Começar de novo e contar comigo
Vai valer a pena ter amanhecido
Ter me rebelado, ter me debatido
Ter me machucado, ter sobrevivido
Ter virado a mesa, ter me conhecido
Ter virado o barco, ter me socorrido
Quem não se lembra desses versos de Ivan Lins, que abriam a série Malu Mulher, na bela voz da Simone? Eu me lembro. E com saudade! Escrevi sete episódios, que estão entre os que aparecem nos dois DVDs lançados pela Globo. São eles: “Com unhas e dentes”, “Até sangrar”, “Duas vezes mulher”,
“Antes dos 40”, “Depois dos 30”, “Solidão: feminino plural”, “O Coração pela boca” e “O silêncio de Deus”. Nesta semana, revi todos em casa, na companhia da minha mulher, e me senti feliz. Sim, feliz de ter participado de um trabalho tão inovador e inspirado, antenado com as inquietações da época (1979-1980). Algumas vezes profético, já revelando reformas, tendências, ideias e caminhos que só foram percorridos anos depois.
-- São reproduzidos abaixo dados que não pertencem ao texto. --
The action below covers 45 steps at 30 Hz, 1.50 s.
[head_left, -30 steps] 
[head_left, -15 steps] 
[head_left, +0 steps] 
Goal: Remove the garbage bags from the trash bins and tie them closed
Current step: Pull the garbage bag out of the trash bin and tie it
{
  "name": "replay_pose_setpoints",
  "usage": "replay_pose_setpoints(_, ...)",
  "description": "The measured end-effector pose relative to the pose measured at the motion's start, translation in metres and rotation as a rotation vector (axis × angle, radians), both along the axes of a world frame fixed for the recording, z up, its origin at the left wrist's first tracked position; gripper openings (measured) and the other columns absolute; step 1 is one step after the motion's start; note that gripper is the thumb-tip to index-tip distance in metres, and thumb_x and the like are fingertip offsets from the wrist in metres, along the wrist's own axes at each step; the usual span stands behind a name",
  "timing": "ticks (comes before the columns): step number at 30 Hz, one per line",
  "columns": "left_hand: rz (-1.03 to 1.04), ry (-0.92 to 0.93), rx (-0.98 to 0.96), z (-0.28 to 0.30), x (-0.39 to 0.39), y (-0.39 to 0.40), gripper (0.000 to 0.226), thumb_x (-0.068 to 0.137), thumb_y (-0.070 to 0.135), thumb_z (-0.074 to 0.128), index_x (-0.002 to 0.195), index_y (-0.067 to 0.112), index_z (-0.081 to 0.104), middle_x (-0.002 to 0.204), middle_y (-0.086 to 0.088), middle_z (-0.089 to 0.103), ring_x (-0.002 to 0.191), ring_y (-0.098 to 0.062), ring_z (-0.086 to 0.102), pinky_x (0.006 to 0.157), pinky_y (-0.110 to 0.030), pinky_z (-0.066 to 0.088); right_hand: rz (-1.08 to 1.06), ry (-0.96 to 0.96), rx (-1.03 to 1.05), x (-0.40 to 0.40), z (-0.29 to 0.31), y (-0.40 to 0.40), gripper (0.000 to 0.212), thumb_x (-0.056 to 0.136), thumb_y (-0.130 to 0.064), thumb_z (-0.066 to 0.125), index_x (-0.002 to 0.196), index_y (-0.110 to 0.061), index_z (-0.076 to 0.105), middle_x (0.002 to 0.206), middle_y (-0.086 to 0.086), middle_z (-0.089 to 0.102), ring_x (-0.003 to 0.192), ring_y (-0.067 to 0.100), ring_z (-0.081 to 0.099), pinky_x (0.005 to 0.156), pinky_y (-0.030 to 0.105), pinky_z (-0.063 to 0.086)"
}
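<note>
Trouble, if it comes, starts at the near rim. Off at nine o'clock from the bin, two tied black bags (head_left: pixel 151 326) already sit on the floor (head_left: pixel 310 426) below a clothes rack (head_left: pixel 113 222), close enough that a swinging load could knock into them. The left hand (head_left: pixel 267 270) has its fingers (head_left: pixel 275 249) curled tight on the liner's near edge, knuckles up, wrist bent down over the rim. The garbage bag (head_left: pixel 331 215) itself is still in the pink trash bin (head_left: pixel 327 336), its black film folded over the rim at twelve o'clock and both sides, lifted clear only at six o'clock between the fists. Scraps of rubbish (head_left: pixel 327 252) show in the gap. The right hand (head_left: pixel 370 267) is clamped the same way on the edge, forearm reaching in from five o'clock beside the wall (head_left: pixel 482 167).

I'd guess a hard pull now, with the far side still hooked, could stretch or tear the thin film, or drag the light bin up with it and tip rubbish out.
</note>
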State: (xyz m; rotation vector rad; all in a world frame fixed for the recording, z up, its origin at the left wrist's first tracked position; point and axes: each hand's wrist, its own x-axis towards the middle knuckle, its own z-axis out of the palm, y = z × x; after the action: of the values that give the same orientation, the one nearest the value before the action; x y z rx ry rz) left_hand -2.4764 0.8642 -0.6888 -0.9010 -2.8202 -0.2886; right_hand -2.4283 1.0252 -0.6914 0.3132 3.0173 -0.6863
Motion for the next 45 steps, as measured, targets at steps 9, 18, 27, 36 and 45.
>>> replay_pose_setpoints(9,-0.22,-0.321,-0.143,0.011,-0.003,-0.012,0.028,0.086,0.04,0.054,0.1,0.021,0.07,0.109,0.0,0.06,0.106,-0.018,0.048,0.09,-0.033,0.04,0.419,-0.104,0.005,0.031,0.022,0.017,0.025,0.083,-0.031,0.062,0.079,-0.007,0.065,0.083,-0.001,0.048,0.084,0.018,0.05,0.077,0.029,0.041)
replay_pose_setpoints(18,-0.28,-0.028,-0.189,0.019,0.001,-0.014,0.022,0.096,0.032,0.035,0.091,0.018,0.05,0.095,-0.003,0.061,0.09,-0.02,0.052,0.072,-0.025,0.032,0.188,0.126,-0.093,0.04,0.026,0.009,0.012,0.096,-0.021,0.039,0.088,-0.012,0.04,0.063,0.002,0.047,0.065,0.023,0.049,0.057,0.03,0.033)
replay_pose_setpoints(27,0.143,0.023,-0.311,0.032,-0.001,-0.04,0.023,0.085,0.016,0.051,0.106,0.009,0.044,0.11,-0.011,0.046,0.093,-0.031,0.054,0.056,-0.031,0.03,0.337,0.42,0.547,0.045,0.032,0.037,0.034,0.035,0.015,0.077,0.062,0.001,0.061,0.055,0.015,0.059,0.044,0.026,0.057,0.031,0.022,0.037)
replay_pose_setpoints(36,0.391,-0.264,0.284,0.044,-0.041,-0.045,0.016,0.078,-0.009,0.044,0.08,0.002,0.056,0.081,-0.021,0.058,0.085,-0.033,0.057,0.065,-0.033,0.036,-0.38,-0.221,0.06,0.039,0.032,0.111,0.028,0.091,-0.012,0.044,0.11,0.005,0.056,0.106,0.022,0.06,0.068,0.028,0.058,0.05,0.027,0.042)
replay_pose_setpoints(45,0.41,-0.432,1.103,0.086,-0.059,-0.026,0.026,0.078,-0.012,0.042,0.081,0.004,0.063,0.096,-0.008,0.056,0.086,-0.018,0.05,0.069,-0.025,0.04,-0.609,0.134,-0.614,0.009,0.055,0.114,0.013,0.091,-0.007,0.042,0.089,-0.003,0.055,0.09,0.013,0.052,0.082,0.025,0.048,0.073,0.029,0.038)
E, mais do que tudo, a inquietação das mulheres naquele momento que se abria, como a porta de uma catedral, a quem tivesse olhos para olhar. Mais que olhar, ver. Sim, porque uma coisa é olhar, outra bem diferente é ver. Olha-se qualquer coisa, não é? Mas enxergam-se poucas. Picasso fala algumas vezes sobre essa diferença.
Começar de novo e contar comigo
Vai valer a pena ter amanhecido
Sem as tuas garras, sempre tão seguras
Sem o teu fantasma, sem tua moldura
Sem tuas escoras, sem o teu domínio
Sem tuas esporas, sem o teu fascínio
Lendo esses versos agora, desacompanhados da imagem da Malu e da moldura da televisão, que, assim como enriquece, muitas vezes empobrece as palavras, percebo como o poema é bonito, bem construído e forte. Um vigoroso poema de amor. E havia uma harmonia perfeita entre os valores que estavam em questão. Os valores que arrebatariam a mulher dos anos 80. E, acima de tudo, o grito de liberdade, de gritar a sua independência. A falência da submissão.
Como palavra puxa palavra e assunto puxa assunto, ainda que possam, na hora, causar certa estranheza, a releitura da edição em livro de uma entrevista histórica de Susan Sontag na revista Rolling Stone, em 1979, me fez viajar e fechar os olhos para ver melhor. A escritora confessa a fantasia persistente de poder “jogar tudo para o alto e começar do zero, usando um pseudônimo que ninguém relacionaria a Susan Sontag. Eu adoraria fazer isso, seria maravilhoso começar de novo”.
E, como em toda história de amor, o começo e o fim de uma ligação sempre guardam alguma semelhança entre si. Malu conseguiu ser outra pessoa. Susan ficou na vontade.
Começar de novo e contar comigo
Vai valer a pena já ter te esquecido.
Para encerrar, um viva também a Ivan Lins e outro a Regina Duarte. Afinal, lembrar é a arte de não esquecer.